What you should do
No pictures, nothing altered: return the data below.

[[ Information supplied open ]]

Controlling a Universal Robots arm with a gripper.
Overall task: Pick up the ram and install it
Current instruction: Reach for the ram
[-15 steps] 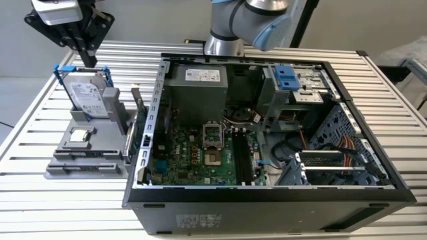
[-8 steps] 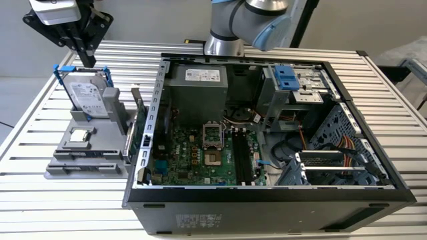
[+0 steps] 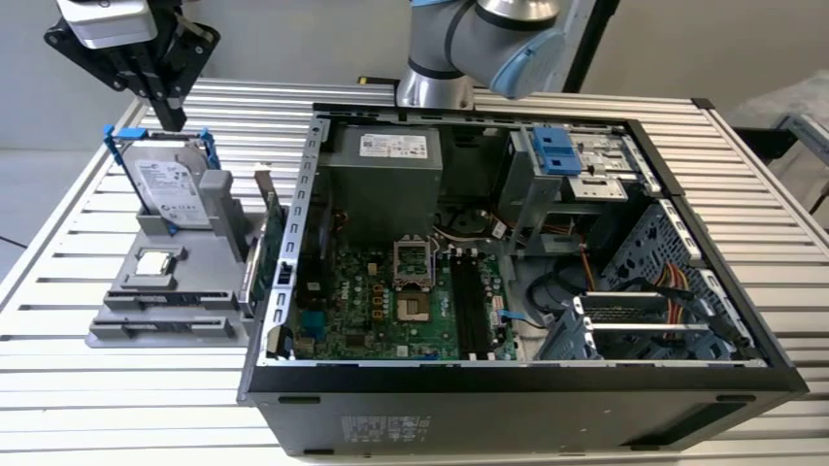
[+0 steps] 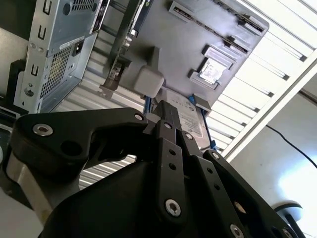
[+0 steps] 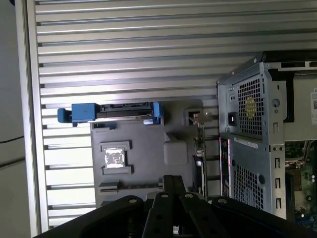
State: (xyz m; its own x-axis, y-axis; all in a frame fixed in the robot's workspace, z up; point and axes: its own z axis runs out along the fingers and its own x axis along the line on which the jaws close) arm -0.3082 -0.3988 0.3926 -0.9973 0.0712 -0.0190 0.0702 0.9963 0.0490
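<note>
— So, where is the ram (image 4: 223, 15)?
— As best I can tell, it is the thin long strip in the end slot of the gray holder (image 3: 143, 335), past the processor (image 3: 155, 262). I can't be certain of it.
— And the gripper (image 3: 170, 116)?
— Its fingers are pressed together with nothing between them. It hangs over the upright hard drive (image 3: 175, 189) at the holder's other end, well apart from that strip.
— The computer case (image 3: 518, 408)?
— Open, just beside the holder on the exterior view's right, with long black slots (image 3: 467, 306) showing on its board.
</note>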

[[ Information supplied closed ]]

Expected output
Controlling a Universal Robots arm with a gripper.
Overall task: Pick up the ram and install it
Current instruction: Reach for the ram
[-15 steps] 
[-8 steps] 
[+0 steps] 
[+0 steps] 
[+0 steps] 
State: (xyz m; its own x-axis, y-axis; all in a frame fixed in the robot's workspace, z up; point and axes: its own z axis runs out along the fingers and its own x axis along the line on which the jaws close) arm -0.3082 -0.3988 0.3926 -0.9973 0.0712 -0.0190 0.0702 0.9963 0.0490
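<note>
— So, where is the ram (image 4: 223, 15)?
— As best I can tell, it is the thin long strip in the end slot of the gray holder (image 3: 143, 335), past the processor (image 3: 155, 262). I can't be certain of it.
— And the gripper (image 3: 170, 116)?
— Its fingers are pressed together with nothing between them. It hangs over the upright hard drive (image 3: 175, 189) at the holder's other end, well apart from that strip.
— The computer case (image 3: 518, 408)?
— Open, just beside the holder on the exterior view's right, with long black slots (image 3: 467, 306) showing on its board.
</note>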

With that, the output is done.